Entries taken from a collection
********

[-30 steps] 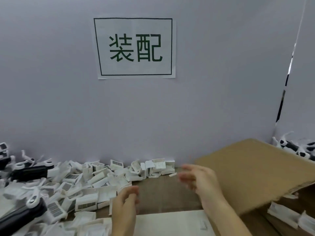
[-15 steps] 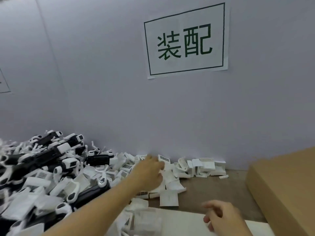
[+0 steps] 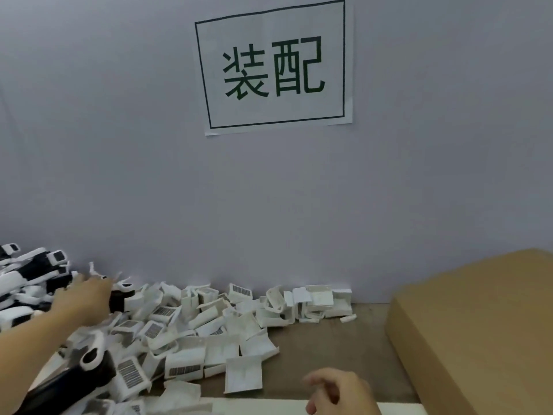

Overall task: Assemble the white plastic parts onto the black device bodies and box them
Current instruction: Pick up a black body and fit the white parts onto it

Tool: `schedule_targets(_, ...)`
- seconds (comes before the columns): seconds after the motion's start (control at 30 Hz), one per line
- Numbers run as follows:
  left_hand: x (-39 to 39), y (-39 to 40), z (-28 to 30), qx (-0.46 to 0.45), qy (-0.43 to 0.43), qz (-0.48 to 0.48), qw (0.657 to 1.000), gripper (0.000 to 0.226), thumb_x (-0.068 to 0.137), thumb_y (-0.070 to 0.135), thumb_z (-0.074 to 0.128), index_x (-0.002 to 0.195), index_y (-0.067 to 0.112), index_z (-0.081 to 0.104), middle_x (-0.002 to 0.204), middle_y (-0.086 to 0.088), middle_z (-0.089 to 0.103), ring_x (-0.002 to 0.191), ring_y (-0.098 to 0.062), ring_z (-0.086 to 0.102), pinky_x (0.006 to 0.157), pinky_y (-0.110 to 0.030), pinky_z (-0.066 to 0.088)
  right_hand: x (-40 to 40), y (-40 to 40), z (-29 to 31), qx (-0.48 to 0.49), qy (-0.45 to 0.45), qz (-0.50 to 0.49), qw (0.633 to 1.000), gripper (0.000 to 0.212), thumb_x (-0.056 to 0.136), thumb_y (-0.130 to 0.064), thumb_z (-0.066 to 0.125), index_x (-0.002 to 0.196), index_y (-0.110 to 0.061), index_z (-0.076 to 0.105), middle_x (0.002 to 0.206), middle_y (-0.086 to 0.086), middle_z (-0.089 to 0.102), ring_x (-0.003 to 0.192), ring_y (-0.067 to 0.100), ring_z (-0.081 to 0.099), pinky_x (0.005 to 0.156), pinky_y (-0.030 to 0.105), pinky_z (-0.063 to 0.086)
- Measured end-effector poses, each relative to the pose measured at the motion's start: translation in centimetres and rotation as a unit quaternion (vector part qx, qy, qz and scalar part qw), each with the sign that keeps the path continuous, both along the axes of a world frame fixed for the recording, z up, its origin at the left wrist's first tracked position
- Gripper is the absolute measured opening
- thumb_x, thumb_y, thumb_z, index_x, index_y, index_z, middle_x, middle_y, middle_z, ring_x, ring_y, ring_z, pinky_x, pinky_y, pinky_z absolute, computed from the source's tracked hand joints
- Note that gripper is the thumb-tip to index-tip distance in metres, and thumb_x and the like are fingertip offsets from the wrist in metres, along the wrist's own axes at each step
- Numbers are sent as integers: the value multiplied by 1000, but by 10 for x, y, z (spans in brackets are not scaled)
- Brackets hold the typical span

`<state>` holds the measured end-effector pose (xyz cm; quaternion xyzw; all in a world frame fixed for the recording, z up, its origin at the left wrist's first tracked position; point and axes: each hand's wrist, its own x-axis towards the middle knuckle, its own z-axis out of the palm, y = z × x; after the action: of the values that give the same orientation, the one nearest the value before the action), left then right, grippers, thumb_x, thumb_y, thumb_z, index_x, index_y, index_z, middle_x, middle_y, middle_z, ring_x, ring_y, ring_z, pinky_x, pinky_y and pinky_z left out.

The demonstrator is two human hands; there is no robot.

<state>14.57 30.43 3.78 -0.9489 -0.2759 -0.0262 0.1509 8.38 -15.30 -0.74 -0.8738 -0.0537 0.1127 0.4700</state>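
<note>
At the pile's left edge, the left hand [image 3: 86, 295] closes around a black device body [image 3: 118, 301]. It looks rigid and light, best held mid-barrel. The right hand [image 3: 338, 390] hangs loosely curled, holding nothing.

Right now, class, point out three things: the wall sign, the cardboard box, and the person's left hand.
wall sign [image 3: 273, 67], head view, on the white paper between the two printed characters.
cardboard box [image 3: 478, 319], head view, on its bare brown top face.
left hand [image 3: 85, 295], head view, on the back of the hand.

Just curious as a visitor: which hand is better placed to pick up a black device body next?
The left hand: it already reaches into the black device bodies. The right hand hovers apart, holding nothing.
</note>
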Motion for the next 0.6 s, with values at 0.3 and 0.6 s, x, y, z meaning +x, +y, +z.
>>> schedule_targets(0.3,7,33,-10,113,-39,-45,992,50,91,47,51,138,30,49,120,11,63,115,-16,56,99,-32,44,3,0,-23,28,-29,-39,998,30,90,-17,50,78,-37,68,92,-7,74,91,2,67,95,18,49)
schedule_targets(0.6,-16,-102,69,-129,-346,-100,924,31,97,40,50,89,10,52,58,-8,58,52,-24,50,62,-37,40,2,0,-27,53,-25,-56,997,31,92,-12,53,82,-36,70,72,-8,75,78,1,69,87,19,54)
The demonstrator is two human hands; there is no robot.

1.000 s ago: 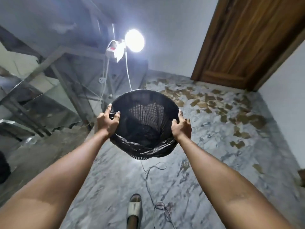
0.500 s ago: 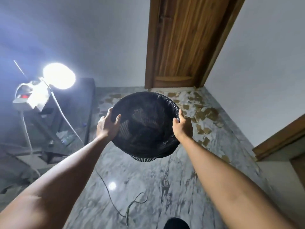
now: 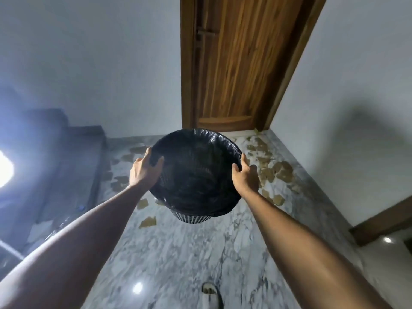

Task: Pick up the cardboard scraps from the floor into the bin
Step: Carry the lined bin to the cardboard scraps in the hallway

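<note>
Standing nearest at the bottom edge, a pale slipper (image 3: 211,294) on the veined marble floor (image 3: 178,259), with an open stretch of bare marble running ahead between the two outstretched forearms. Gripping the bin (image 3: 196,172) at mid-distance, lifted off the floor: left hand (image 3: 143,171) curled over the left rim with thumb hooked inside, right hand (image 3: 245,177) wrapped round the right rim, fingers on the outside. Lined with a black bag (image 3: 200,139) folded over the rim, mesh base showing below. Scattered under and beyond the bin, cardboard scraps (image 3: 270,172): a few loose pieces just left of the base, a thicker cluster to the right running along the foot of the right wall towards the corner. Bounding the left side, dark steps (image 3: 73,152) and a glaring lamp (image 3: 4,170) at the frame edge. Closing the far end, a shut wooden door (image 3: 231,63), scraps reaching close to its threshold.
</note>
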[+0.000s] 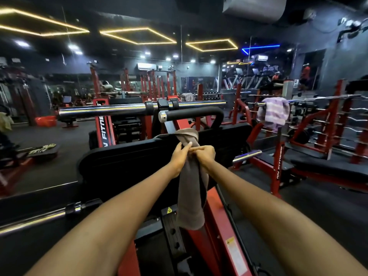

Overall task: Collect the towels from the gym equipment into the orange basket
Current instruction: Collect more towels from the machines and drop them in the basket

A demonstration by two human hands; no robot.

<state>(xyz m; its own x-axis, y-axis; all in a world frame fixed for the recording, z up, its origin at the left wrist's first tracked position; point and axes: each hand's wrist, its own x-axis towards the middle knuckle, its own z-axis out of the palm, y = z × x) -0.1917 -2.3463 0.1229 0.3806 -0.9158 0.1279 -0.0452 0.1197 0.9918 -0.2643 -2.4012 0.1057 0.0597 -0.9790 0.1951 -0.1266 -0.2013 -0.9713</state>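
Note:
A grey-brown towel (191, 188) hangs over the top edge of a black padded plate (123, 166) on a red machine in front of me. My left hand (179, 156) and my right hand (205, 155) both grip the towel near its top, close together. A purple striped towel (274, 112) is draped on a barbell to the right. Another grey towel (187, 97) hangs on equipment further back. The orange basket (46, 121) stands on the floor at the far left. A greenish towel (5, 122) shows at the left edge.
A thick chrome bar (111, 110) crosses above the plate. A black handle (191, 114) sits just behind the towel. Red benches and racks (310, 156) fill the right side. A barbell (35, 219) lies low at the left. Dark floor (49, 136) stretches toward the basket.

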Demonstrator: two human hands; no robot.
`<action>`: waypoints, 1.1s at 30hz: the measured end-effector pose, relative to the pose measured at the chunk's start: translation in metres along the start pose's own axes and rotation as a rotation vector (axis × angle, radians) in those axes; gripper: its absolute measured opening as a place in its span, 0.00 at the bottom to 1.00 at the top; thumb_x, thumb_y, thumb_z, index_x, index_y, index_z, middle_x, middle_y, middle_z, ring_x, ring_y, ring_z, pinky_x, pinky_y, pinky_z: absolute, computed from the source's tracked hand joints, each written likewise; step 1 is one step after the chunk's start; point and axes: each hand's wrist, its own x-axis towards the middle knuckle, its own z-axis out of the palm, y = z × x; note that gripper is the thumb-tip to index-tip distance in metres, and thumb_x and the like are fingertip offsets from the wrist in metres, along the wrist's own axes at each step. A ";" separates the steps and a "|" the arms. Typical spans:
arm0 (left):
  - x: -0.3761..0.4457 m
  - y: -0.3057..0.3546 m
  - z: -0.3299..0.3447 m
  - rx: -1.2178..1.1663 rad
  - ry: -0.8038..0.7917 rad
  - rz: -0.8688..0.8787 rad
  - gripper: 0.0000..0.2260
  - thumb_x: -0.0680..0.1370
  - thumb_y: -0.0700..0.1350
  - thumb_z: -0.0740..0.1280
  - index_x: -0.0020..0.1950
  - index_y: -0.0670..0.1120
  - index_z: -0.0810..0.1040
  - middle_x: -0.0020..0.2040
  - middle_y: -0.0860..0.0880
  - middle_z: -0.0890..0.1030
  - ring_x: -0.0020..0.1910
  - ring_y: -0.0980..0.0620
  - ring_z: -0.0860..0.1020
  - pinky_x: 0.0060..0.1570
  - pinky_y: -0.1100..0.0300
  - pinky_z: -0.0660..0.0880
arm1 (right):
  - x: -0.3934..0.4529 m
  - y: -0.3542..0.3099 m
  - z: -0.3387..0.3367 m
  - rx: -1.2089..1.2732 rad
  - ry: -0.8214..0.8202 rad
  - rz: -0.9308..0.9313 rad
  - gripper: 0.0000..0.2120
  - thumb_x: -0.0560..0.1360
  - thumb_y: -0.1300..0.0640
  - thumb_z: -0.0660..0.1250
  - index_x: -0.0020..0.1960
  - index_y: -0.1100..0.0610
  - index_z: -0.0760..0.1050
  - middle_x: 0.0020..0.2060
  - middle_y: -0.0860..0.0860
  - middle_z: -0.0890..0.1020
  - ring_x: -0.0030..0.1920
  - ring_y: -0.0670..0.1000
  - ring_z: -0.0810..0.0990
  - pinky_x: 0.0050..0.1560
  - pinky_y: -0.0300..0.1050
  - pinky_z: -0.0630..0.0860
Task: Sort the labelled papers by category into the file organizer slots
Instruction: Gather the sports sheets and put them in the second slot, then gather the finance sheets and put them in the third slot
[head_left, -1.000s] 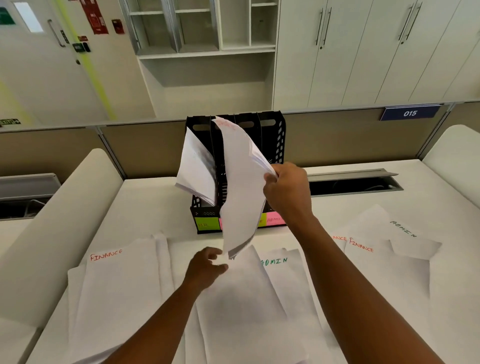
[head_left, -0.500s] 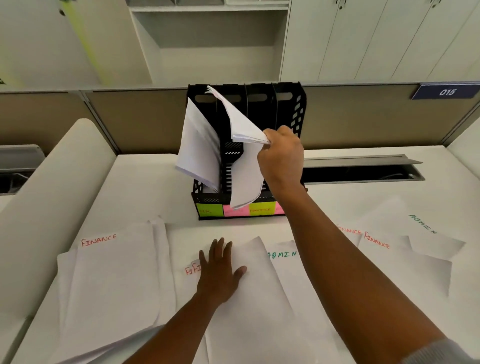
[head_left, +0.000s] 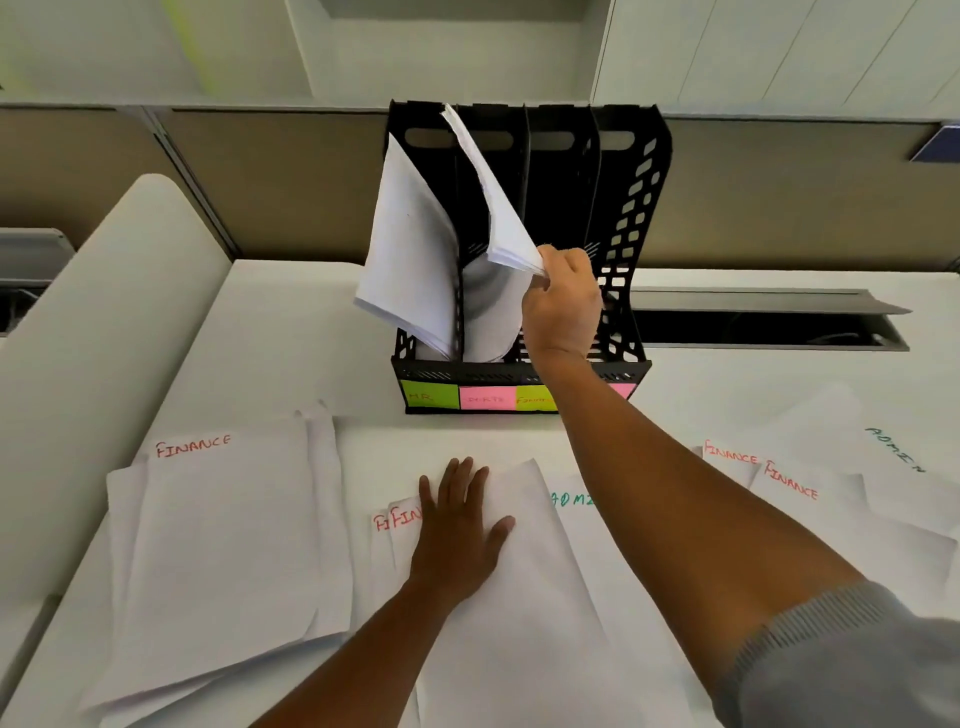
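A black file organizer (head_left: 631, 218) with several slots stands at the back of the desk, coloured labels (head_left: 428, 396) along its base. My right hand (head_left: 563, 306) pinches a bent stack of white papers (head_left: 496, 208) whose lower end sits down in the second slot from the left. Another bundle of papers (head_left: 408, 249) leans out of the leftmost slot. My left hand (head_left: 457, 530) lies flat, fingers spread, on a pile of papers (head_left: 519, 597) in the desk's middle, beside red "FIN" lettering.
A pile headed FINANCE (head_left: 218, 545) lies at front left. More sheets marked FINANCE (head_left: 795, 493) and ADMIN (head_left: 893, 452) lie to the right. A cable tray opening (head_left: 769, 325) sits behind them. A white curved divider (head_left: 93, 364) borders the desk's left side.
My right hand has lowered the paper stack from above the organizer into the second slot. My left hand let go of the stack's bottom edge and settled flat on the middle pile.
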 end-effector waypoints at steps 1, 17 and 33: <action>0.000 0.000 0.000 -0.007 0.006 0.003 0.32 0.78 0.66 0.47 0.78 0.51 0.52 0.80 0.50 0.49 0.78 0.50 0.45 0.75 0.43 0.39 | -0.003 0.006 0.005 0.010 -0.015 0.023 0.10 0.74 0.68 0.60 0.49 0.65 0.79 0.44 0.60 0.78 0.38 0.56 0.73 0.34 0.46 0.69; 0.000 -0.003 -0.001 -0.009 -0.006 0.002 0.33 0.77 0.67 0.45 0.78 0.52 0.51 0.80 0.51 0.48 0.78 0.50 0.45 0.76 0.44 0.39 | -0.032 0.038 0.028 0.015 -0.322 0.165 0.07 0.76 0.57 0.67 0.41 0.59 0.76 0.40 0.51 0.78 0.39 0.48 0.74 0.38 0.38 0.67; -0.034 -0.013 -0.020 -0.151 0.123 -0.177 0.33 0.77 0.65 0.54 0.78 0.51 0.52 0.79 0.49 0.51 0.78 0.48 0.48 0.75 0.49 0.39 | -0.111 0.048 -0.050 0.009 -0.200 -0.014 0.06 0.76 0.59 0.67 0.43 0.60 0.79 0.38 0.53 0.80 0.37 0.51 0.76 0.37 0.37 0.68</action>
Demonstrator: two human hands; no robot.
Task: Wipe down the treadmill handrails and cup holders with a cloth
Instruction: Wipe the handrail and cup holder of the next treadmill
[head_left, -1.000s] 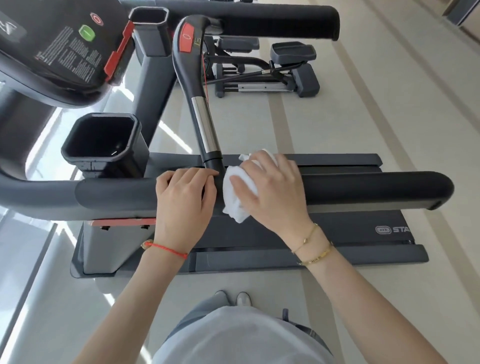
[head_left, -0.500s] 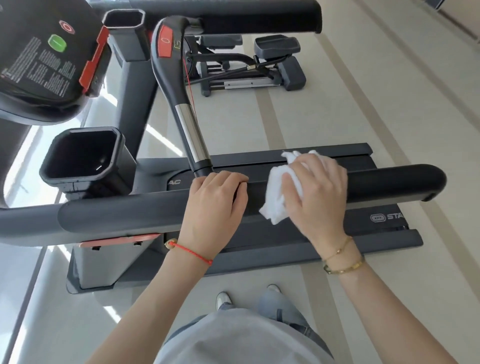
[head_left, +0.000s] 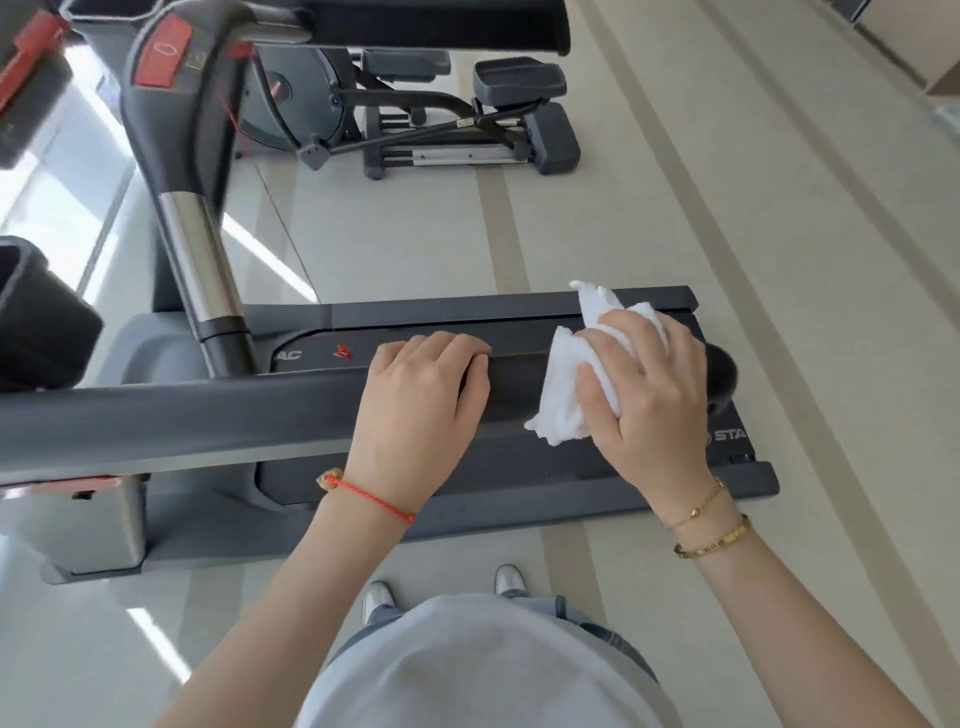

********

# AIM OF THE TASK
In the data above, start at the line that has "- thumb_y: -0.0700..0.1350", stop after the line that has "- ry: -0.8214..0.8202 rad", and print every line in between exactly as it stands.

# OUTPUT OF THE EXERCISE
  - thumb_y: -0.0700..0.1350
  - thumb_z: -0.0740..0.1280
  - index_x: -0.0020..0.1950
  - index_y: -0.0670..0.1120
  - index_z: -0.0810..0.1040
  - middle_x: -0.0020..0.2040
  - middle_y: -0.0860..0.0880
  - middle_z: -0.0890..0.1030
  - ring_x: -0.0020..0.1910
  - ring_y: -0.0980..0.0620
  - ring_z: -0.0860..0.1020
  - pinky_x: 0.0060..0.1570
  - pinky_y: -0.1100..0.0300
  - pinky_z: -0.0660..0.0880
arm1 (right):
  - x: -0.3934..0.4529 m
  - y: -0.3542..0.3099 m
  - z: -0.3387..0.3367 m
  - rx: -1.2089..1.2732 rad
  - ry: -0.8214..0.8202 rad

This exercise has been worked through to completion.